Your assignment: Go to the line in the entries below that holds "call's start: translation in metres" and repeat exactly from there through the line that holds "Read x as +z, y", inclusive.

Task input:
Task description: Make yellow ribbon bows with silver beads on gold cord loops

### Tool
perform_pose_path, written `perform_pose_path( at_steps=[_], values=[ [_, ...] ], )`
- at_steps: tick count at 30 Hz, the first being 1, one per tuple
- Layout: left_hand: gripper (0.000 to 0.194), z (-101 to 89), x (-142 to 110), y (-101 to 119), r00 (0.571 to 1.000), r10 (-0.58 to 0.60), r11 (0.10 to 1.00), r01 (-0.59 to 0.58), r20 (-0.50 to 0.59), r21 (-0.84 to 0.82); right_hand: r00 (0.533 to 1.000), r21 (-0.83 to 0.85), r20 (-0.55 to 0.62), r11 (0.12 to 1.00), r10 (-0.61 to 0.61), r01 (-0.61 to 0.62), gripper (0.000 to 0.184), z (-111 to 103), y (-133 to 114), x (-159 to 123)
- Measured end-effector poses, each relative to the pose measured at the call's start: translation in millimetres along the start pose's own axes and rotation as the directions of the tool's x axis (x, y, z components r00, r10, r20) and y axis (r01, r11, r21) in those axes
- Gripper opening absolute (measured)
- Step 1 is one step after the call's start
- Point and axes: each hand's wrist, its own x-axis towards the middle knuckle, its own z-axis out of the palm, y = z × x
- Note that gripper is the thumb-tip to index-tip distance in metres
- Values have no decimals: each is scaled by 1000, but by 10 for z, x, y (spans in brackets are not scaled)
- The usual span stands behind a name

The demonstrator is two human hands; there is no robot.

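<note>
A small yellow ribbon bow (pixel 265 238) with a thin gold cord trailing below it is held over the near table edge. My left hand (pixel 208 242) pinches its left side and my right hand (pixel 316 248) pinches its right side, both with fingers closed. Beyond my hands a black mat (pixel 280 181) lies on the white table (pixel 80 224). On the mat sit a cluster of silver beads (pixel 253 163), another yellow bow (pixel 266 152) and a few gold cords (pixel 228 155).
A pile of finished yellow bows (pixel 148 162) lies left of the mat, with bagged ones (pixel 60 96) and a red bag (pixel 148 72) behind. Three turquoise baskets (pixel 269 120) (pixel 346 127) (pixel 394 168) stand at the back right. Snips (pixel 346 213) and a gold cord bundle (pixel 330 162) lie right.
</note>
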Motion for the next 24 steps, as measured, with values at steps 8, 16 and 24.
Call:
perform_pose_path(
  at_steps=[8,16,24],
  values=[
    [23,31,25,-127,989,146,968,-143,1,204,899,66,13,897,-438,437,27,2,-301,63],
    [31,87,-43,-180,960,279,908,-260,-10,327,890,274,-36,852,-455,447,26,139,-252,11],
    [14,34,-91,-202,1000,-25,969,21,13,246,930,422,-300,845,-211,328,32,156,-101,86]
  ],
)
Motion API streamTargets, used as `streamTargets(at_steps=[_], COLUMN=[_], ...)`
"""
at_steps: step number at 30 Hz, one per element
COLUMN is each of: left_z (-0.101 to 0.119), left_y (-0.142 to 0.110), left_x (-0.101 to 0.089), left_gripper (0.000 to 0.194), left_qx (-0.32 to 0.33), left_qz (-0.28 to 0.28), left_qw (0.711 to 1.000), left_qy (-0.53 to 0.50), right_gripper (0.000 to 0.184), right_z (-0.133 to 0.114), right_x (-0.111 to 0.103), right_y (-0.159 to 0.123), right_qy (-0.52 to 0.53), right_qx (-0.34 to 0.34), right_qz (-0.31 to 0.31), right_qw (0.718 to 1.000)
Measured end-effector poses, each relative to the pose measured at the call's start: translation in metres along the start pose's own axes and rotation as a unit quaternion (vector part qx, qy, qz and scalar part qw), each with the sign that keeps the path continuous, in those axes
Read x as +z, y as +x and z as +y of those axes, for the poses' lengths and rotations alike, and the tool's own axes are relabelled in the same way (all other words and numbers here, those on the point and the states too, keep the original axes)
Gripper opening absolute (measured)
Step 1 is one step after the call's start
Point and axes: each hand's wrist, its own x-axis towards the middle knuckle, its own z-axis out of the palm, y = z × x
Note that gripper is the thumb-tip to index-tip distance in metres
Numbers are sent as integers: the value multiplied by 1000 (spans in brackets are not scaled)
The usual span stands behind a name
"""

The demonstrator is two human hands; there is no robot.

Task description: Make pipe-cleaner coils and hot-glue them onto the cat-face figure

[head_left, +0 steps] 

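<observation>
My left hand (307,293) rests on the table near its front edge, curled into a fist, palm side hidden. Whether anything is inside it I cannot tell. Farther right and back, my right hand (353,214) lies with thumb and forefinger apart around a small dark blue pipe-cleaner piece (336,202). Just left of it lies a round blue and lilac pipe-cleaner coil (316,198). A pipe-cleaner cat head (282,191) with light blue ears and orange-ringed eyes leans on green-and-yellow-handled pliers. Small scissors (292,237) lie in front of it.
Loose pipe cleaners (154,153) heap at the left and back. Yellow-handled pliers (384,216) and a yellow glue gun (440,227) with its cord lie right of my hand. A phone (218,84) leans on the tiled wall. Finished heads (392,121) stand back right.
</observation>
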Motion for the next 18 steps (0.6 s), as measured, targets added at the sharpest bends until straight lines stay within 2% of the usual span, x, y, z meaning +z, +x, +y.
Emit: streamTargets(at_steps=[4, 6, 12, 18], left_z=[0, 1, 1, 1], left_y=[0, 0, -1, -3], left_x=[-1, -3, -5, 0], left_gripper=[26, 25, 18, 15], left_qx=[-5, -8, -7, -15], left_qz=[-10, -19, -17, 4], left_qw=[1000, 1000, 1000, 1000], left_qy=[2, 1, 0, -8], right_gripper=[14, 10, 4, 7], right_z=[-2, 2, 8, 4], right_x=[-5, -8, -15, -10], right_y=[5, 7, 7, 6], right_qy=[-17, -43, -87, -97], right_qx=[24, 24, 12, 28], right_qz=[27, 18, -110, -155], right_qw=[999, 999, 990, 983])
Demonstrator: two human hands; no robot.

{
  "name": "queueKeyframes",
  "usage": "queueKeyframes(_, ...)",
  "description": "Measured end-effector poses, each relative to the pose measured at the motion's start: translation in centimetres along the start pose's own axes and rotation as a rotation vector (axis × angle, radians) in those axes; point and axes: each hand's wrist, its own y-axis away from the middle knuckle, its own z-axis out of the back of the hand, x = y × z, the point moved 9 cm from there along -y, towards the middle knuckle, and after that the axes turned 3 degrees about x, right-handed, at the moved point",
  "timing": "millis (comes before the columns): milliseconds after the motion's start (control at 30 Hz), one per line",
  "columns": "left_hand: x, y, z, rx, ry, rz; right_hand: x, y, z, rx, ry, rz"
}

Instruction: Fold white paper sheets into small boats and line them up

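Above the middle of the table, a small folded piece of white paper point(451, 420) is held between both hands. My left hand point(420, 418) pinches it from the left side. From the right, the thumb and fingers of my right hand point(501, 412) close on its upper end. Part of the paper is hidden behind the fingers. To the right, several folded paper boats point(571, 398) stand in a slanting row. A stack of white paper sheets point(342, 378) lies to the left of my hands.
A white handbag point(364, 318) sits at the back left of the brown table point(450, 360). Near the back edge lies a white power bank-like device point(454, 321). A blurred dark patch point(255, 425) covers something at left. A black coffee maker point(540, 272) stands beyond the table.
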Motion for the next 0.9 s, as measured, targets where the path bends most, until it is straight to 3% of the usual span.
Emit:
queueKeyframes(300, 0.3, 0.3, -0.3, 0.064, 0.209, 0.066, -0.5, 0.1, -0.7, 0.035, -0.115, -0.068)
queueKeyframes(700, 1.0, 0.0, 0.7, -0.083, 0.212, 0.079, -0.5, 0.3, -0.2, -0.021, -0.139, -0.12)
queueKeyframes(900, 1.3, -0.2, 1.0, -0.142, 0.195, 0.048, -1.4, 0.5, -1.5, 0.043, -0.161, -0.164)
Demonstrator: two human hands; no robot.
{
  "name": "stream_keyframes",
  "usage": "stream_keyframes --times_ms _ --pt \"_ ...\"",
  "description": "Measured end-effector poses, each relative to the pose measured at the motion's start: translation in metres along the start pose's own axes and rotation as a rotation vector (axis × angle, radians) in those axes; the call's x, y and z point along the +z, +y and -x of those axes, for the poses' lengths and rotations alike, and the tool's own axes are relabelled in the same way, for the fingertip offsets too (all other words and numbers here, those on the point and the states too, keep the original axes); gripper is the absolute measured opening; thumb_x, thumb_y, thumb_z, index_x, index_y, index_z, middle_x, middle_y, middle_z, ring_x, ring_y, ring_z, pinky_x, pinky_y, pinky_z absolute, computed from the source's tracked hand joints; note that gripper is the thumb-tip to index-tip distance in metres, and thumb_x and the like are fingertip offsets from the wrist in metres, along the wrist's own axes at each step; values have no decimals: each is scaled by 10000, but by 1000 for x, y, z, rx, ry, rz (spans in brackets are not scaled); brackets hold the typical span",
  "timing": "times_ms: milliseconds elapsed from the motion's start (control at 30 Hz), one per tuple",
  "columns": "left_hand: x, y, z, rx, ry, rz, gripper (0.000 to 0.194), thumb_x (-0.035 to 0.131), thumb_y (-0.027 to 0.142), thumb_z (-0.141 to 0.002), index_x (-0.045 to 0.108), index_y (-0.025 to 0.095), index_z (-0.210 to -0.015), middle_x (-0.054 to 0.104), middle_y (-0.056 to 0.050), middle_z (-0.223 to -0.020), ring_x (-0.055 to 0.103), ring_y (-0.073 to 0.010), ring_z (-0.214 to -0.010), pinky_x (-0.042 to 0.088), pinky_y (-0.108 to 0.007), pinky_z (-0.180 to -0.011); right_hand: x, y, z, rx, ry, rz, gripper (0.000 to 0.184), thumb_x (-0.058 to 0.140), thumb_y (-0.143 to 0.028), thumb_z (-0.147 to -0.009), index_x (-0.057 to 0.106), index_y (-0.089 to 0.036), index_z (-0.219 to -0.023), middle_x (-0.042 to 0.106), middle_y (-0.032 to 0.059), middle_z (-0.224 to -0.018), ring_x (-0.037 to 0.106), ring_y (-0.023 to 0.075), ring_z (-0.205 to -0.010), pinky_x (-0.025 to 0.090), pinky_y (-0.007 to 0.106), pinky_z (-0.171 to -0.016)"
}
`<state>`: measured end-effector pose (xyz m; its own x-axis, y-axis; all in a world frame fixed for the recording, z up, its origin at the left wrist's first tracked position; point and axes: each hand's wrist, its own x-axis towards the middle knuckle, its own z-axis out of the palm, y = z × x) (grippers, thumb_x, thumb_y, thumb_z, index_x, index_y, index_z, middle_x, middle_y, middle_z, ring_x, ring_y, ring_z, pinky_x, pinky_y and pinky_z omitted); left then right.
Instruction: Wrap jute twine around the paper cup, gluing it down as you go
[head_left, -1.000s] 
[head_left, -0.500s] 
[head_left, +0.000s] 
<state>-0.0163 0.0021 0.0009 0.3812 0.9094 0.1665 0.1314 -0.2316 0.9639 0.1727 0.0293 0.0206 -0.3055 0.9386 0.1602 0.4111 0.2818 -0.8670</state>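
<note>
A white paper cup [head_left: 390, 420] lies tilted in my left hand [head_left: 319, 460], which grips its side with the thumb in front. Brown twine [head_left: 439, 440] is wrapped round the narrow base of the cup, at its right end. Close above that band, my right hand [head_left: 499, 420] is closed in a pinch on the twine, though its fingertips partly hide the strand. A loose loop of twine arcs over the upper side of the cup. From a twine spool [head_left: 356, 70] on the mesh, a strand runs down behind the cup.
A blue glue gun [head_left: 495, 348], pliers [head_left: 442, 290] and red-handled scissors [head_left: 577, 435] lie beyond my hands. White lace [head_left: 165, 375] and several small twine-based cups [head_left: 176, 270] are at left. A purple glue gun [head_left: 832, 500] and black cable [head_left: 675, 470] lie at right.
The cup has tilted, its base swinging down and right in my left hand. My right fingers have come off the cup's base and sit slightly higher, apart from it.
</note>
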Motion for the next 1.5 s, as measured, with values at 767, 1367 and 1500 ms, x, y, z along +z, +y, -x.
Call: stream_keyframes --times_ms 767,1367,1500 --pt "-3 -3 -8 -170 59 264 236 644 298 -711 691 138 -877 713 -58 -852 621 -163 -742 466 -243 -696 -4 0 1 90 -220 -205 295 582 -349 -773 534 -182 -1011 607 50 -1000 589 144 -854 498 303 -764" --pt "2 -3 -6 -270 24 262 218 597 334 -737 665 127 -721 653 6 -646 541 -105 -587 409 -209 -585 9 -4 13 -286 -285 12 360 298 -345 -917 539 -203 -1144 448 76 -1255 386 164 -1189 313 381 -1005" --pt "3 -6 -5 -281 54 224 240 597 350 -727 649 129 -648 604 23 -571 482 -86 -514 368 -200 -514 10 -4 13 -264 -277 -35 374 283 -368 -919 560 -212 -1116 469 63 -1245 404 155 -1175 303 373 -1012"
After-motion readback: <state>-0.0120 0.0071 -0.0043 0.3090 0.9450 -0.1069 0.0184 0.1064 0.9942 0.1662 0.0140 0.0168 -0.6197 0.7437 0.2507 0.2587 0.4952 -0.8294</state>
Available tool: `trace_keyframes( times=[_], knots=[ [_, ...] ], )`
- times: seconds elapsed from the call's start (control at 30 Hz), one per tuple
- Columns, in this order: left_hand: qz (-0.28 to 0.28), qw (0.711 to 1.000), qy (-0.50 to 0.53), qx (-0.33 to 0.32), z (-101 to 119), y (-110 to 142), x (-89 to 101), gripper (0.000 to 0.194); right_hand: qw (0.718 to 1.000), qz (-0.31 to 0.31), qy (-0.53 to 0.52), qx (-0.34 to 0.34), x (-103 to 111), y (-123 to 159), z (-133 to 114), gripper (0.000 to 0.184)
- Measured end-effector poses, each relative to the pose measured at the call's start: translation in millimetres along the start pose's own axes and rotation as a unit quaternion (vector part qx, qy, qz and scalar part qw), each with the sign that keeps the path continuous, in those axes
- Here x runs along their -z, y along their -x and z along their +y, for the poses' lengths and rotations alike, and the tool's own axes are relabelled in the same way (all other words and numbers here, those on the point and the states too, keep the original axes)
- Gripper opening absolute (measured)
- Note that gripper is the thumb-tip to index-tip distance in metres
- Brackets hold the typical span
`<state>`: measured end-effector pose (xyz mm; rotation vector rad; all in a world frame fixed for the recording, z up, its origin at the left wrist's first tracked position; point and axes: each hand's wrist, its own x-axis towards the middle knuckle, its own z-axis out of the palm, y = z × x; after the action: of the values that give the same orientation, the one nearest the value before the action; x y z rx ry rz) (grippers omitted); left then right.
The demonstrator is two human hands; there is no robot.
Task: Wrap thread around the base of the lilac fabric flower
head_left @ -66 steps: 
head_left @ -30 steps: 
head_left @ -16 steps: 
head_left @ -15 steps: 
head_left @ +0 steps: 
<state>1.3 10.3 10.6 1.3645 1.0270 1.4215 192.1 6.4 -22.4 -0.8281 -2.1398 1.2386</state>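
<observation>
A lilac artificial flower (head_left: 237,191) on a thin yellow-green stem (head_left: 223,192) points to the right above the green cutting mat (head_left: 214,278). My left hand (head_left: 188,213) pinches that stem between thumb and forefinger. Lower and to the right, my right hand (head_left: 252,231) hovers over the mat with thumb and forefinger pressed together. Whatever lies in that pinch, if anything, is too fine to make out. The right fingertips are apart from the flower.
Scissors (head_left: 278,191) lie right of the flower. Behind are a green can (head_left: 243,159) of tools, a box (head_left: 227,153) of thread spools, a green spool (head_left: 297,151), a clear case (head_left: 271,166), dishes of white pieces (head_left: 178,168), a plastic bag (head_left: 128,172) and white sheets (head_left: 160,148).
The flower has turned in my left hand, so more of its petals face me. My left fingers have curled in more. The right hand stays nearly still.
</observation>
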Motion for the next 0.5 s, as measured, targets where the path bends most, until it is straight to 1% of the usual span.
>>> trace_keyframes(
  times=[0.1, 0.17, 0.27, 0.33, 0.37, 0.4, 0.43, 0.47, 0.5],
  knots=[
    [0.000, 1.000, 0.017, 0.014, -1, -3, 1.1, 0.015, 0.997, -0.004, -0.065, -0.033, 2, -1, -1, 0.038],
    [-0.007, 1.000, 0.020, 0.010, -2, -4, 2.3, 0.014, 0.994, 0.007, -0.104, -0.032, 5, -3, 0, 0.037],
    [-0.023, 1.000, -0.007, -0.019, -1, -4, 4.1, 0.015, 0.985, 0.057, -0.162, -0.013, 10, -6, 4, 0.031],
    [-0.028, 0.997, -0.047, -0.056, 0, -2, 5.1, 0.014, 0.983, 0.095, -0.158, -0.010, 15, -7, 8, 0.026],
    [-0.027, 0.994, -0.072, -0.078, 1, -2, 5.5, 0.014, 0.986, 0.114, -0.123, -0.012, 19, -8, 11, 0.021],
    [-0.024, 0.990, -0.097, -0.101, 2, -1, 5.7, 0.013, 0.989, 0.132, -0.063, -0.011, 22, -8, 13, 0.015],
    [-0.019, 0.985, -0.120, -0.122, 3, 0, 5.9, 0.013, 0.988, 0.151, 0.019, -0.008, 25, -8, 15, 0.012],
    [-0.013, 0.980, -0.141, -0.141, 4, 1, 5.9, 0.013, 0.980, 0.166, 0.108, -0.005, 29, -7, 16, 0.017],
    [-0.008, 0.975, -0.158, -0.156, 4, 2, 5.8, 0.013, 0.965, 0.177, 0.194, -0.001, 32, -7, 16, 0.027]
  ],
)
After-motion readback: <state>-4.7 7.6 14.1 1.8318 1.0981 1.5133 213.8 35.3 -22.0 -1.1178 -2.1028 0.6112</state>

Reply:
Measured end-effector poses, each relative to the pose measured at the call's start: translation in metres along the start pose's own axes and rotation as a unit quaternion (vector part qx, qy, qz and scalar part qw), each with the sign that keeps the path continuous, in those axes
Read x as +z, y as +x and z as +y of those axes, for the poses' lengths and rotations alike, and the tool's own axes are relabelled in the same way (all other words and numbers here, those on the point and the states too, keep the original axes)

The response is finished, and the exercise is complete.